Showing messages 1 through 2 of 2.

• A Joke?
  2004-06-28 10:24:03  Speedy [Reply | View]
  
  
  Today's larger organizations often have more than one computer. Sometimes, a user will make their password the same on one system as it is on another. "One sign-on" or "Single sign-on" solutions contribute to this phenomenon.
  
  So, while if focused on a single system, you have a point. If the scope of an attack and penetration effort encompasses more than that, then it could be the thread that unravels the entire sweater.
  
  That's beside the point, however. If there's a hole, it should be plugged.

• A Joke?
  2004-06-28 09:39:49  Nitesh Dhanjani | [Reply | View]
  
  
  You(root) could copy my directory or my files or delete my account or do whatever you want. But an Operating System should not allow you(root) to view my plain text password so easily.
  
  
  An administrator may set my initial password, but I can change it.

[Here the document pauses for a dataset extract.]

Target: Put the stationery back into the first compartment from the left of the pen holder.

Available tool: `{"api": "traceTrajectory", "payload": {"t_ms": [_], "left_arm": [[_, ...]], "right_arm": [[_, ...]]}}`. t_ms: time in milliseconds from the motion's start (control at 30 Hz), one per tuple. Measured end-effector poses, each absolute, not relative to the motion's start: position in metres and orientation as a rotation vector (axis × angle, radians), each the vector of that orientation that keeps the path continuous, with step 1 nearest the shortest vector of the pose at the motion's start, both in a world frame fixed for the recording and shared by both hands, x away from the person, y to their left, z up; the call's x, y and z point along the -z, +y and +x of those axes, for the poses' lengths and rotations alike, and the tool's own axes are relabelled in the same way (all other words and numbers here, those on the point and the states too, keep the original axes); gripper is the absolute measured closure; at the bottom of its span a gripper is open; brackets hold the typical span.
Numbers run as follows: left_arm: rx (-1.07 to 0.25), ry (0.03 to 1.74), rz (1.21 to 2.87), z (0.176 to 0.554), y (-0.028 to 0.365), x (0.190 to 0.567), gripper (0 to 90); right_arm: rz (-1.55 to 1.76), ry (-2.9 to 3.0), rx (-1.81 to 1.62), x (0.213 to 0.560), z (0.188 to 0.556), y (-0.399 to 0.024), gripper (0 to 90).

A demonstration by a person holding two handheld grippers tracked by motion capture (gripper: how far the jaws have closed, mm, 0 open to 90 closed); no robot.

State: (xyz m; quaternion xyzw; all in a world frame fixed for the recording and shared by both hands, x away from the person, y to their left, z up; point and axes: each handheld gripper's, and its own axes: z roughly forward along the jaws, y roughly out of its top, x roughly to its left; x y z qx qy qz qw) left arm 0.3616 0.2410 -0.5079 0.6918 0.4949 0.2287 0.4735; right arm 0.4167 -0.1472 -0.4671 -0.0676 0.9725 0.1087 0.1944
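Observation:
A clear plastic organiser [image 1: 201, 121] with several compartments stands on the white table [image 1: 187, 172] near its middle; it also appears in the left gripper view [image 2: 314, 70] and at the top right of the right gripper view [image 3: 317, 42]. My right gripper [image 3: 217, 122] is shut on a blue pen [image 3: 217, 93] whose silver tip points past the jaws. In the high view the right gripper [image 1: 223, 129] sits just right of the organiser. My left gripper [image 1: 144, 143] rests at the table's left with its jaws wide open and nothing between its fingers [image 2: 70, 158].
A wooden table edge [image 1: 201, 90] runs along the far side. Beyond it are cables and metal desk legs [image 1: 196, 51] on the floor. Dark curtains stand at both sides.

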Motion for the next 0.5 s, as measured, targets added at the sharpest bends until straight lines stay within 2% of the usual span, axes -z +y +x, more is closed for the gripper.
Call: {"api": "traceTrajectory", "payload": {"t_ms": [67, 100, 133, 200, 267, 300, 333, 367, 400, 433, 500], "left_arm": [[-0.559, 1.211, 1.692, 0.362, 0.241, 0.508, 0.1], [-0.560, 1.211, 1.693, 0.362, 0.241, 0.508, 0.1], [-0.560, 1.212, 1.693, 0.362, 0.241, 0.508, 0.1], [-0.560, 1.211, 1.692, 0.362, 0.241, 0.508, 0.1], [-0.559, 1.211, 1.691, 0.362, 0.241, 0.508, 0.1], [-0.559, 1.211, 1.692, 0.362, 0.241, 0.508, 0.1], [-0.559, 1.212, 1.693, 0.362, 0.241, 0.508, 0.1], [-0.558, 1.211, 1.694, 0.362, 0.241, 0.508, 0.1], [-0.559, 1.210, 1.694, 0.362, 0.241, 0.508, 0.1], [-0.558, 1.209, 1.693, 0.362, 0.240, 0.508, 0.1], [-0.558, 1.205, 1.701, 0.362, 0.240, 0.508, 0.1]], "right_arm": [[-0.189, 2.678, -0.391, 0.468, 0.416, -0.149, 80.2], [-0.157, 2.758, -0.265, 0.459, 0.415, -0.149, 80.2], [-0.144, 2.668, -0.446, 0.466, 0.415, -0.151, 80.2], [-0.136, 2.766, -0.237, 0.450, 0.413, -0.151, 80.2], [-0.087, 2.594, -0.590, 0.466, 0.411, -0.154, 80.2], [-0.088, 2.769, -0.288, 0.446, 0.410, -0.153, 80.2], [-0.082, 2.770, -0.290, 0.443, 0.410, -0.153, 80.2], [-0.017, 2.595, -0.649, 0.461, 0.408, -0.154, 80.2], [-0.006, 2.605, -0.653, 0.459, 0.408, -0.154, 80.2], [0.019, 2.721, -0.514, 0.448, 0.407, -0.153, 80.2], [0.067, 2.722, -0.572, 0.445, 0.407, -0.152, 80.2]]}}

Infact if you are a good administrator, you should recommend that users change their password the first time they log on.
  
  I am NOT saying that root cannot do anything he or she wants. I am suggesting that an Operating System should attempt its best to not store passwords in clear text to make it so easy for root or anyone else to obtain your plain text passsword. That is the whole point behind /etc/shadow, and the reason Operating Systems these days do not store user passwords in clear text. Here's another way of thinking about it: if root can obtain user passwords in clear text anyways, what is the point of /etc/shadow? Why not just create an /etc/shadow that is readable by root and store user passwords in clear text there?